For each line below, write it out exactly as it appears.

** DATASET SECTION follows **

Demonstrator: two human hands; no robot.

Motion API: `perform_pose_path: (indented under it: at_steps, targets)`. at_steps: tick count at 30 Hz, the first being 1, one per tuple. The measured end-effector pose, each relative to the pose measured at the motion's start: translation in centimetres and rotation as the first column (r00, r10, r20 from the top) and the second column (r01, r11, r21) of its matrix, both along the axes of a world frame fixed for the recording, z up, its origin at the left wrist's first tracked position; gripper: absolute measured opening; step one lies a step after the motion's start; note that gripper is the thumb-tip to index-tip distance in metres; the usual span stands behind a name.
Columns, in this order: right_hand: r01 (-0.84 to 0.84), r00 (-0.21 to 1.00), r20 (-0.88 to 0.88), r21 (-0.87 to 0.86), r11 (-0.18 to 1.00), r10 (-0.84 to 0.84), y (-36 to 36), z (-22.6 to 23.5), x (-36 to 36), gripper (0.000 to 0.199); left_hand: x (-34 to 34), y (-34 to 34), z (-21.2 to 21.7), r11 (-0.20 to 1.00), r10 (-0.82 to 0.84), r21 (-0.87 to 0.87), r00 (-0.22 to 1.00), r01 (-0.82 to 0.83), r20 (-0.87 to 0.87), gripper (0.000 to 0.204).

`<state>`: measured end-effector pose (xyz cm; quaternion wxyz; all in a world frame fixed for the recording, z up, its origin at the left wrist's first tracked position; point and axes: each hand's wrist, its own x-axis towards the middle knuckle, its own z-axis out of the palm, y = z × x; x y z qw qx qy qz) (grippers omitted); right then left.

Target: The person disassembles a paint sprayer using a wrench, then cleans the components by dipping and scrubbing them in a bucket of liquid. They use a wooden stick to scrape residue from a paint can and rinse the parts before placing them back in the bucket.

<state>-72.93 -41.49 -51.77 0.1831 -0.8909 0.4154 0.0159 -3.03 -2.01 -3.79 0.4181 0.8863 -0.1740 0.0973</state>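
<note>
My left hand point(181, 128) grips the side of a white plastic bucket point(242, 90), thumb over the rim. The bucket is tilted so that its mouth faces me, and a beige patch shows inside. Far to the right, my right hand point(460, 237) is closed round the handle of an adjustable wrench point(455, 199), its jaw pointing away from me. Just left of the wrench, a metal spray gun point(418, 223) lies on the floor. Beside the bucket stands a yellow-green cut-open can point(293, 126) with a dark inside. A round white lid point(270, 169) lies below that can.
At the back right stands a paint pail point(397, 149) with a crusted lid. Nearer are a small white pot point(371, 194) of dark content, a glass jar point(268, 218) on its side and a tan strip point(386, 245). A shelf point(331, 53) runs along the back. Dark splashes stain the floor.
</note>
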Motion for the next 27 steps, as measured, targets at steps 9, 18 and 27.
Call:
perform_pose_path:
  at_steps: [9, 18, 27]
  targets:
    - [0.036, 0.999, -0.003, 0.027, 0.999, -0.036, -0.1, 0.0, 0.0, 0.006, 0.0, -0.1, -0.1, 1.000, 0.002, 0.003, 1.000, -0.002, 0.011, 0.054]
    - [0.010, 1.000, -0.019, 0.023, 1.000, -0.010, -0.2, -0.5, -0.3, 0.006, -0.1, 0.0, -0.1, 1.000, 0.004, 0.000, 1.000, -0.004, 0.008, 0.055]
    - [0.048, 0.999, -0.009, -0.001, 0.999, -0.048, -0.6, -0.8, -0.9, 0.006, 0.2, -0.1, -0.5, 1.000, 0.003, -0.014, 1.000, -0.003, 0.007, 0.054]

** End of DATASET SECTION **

[RESPONSE BELOW]
Demonstrator: two human hands; no robot.

Motion API: `perform_pose_path: (indented under it: at_steps, targets)`. at_steps: tick count at 30 Hz, the first being 1, one per tuple. The measured end-effector pose, each relative to the pose measured at the motion's start: translation in centimetres and rotation as the first column (r00, r10, r20 from the top) and the second column (r01, r11, r21) of its matrix, both along the axes of a world frame fixed for the recording, z up, its origin at the left wrist's first tracked position; gripper: absolute measured opening; step one lies a step after the motion's start; note that gripper is the thumb-tip to index-tip distance in metres; the usual span stands behind a name.
Columns, in this order: right_hand: r01 (-0.84 to 0.84), r00 (-0.21 to 1.00), r20 (-0.88 to 0.88), r21 (-0.87 to 0.86), r11 (-0.18 to 1.00), r10 (-0.84 to 0.84), y (-36 to 36), z (-22.6 to 23.5), x (-36 to 36), gripper (0.000 to 0.199); left_hand: x (-34 to 34), y (-34 to 34), z (-21.2 to 21.7), r11 (-0.20 to 1.00), r10 (-0.82 to 0.84), r21 (-0.87 to 0.87), r00 (-0.22 to 1.00), r01 (-0.82 to 0.83), r20 (-0.87 to 0.87), gripper (0.000 to 0.204).

`<state>`: measured end-effector pose (xyz cm; quaternion wxyz; all in a world frame fixed for the recording, z up, its origin at the left wrist's first tracked position; point and axes: each hand's wrist, its own x-axis towards the middle knuckle, its own z-axis out of the palm, y = z × x; x y z qw qx qy qz) (grippers omitted); right then left.

Target: The person disassembles a paint sprayer using a wrench, then cleans the components by dipping and scrubbing them in a bucket of liquid. They use a wooden stick to scrape residue from a paint can and rinse the parts before placing them back in the bucket.

<state>-72.93 -41.49 -51.77 0.1831 -0.8909 0.4154 0.0159 -3.03 -2.01 -3.79 0.4181 0.8863 -0.1740 0.0973</state>
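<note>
My left hand point(181, 128) grips the side of a white plastic bucket point(242, 90), thumb over the rim. The bucket is tilted so that its mouth faces me, and a beige patch shows inside. Far to the right, my right hand point(460, 237) is closed round the handle of an adjustable wrench point(455, 199), its jaw pointing away from me. Just left of the wrench, a metal spray gun point(418, 223) lies on the floor. Beside the bucket stands a yellow-green cut-open can point(293, 126) with a dark inside. A round white lid point(270, 169) lies below that can.
At the back right stands a paint pail point(397, 149) with a crusted lid. Nearer are a small white pot point(371, 194) of dark content, a glass jar point(268, 218) on its side and a tan strip point(386, 245). A shelf point(331, 53) runs along the back. Dark splashes stain the floor.
</note>
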Motion for the next 27 steps, as measured, targets at steps 9, 18 and 27.
Call:
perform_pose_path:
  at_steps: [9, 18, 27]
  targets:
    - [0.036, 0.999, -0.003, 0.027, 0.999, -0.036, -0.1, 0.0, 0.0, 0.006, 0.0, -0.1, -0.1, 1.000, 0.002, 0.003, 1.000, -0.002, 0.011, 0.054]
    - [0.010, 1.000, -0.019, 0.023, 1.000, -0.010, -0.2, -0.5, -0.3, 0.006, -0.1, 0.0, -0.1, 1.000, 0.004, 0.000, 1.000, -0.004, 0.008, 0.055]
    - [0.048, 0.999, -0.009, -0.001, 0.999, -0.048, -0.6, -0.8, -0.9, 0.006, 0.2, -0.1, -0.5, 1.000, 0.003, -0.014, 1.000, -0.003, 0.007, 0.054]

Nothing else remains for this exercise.